Collected material below:

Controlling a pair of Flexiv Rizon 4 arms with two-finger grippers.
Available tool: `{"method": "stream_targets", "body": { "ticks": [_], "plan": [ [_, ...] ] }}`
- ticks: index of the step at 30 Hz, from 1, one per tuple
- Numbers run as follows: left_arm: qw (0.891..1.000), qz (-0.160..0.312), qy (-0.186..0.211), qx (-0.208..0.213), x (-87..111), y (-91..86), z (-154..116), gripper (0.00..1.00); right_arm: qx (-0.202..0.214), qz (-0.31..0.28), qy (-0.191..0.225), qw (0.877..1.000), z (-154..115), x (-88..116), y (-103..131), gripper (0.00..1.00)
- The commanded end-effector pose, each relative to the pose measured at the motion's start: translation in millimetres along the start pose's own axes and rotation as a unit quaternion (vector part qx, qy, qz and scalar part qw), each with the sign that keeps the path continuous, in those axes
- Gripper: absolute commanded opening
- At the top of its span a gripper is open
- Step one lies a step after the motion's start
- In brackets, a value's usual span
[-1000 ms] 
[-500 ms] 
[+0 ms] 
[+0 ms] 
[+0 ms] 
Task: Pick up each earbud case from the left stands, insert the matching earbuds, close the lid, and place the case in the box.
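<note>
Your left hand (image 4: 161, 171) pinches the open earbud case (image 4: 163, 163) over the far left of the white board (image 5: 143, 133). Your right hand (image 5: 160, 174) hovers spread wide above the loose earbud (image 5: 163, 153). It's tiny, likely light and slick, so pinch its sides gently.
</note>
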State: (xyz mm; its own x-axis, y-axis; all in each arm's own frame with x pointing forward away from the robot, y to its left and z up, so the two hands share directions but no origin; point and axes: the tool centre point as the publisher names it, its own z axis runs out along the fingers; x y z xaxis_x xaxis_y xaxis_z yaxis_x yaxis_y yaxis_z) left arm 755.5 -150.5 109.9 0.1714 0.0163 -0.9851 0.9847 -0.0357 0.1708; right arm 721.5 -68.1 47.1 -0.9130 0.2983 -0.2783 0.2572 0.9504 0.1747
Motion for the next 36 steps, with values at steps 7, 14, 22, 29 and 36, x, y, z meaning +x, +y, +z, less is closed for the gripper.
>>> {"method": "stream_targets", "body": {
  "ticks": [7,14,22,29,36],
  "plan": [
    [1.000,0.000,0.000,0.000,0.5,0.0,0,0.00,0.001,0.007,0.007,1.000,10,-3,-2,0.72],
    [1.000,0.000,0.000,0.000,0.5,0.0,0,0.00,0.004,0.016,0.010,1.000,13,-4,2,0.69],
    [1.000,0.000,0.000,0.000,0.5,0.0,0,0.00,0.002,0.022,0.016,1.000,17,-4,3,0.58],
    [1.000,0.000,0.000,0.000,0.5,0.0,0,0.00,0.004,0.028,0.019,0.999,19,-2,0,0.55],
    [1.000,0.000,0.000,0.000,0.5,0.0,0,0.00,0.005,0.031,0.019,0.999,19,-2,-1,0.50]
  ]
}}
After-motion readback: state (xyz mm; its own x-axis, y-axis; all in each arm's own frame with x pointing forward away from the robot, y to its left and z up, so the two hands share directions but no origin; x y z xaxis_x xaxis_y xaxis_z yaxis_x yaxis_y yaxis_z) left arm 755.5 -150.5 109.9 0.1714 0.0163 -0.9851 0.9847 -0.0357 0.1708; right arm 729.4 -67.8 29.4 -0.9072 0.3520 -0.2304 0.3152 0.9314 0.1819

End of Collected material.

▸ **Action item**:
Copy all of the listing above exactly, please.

▸ **Your solution**:
Controlling a pair of Flexiv Rizon 4 arms with two-finger grippers.
Available tool: `{"method": "stream_targets", "body": { "ticks": [_], "plan": [ [_, ...] ] }}`
- ticks: index of the step at 30 Hz, from 1, one per tuple
- Numbers run as follows: left_arm: qw (0.891..1.000), qz (-0.160..0.312), qy (-0.186..0.211), qx (-0.208..0.213), x (-87..111), y (-91..86), z (-154..116), gripper (0.00..1.00); right_arm: qx (-0.202..0.214), qz (-0.31..0.28), qy (-0.191..0.225), qw (0.877..1.000), z (-154..115), x (-88..116), y (-103..131), gripper (0.00..1.00)
- The commanded end-effector pose, each relative to the pose measured at the motion's start: translation in millimetres along the start pose's own axes and rotation as a unit quaternion (vector part qx, qy, qz and scalar part qw), each with the sign that keeps the path continuous, in those axes
- Gripper: absolute commanded opening
- At the top of its span a gripper is open
- Step one lies a step after the motion's start
- In brackets, a value's usual span
[-1000 ms] 
[-500 ms] 
[+0 ms] 
[+0 ms] 
[+0 ms] 
Task: Pick up each earbud case from the left stands, insert the matching earbuds, close the lid, and place the case in the box.
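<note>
Your left hand (image 4: 161, 171) pinches the open earbud case (image 4: 163, 163) over the far left of the white board (image 5: 143, 133). Your right hand (image 5: 160, 174) hovers spread wide above the loose earbud (image 5: 163, 153). It's tiny, likely light and slick, so pinch its sides gently.
</note>
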State: (xyz mm; its own x-axis, y-axis; all in each arm's own frame with x pointing forward away from the robot, y to its left and z up, so the two hands share directions but no origin; point and axes: the tool centre point as the publisher names it, its own z axis runs out along the fingers; x y z xaxis_x xaxis_y xaxis_z yaxis_x yaxis_y yaxis_z) left arm 755.5 -150.5 109.9 0.1714 0.0163 -0.9851 0.9847 -0.0357 0.1708; right arm 721.5 -68.1 47.1 -0.9130 0.2983 -0.2783 0.2572 0.9504 0.1747
Motion for the next 36 steps, with values at steps 7, 14, 22, 29 and 36, x, y, z meaning +x, +y, +z, less is closed for the gripper.
>>> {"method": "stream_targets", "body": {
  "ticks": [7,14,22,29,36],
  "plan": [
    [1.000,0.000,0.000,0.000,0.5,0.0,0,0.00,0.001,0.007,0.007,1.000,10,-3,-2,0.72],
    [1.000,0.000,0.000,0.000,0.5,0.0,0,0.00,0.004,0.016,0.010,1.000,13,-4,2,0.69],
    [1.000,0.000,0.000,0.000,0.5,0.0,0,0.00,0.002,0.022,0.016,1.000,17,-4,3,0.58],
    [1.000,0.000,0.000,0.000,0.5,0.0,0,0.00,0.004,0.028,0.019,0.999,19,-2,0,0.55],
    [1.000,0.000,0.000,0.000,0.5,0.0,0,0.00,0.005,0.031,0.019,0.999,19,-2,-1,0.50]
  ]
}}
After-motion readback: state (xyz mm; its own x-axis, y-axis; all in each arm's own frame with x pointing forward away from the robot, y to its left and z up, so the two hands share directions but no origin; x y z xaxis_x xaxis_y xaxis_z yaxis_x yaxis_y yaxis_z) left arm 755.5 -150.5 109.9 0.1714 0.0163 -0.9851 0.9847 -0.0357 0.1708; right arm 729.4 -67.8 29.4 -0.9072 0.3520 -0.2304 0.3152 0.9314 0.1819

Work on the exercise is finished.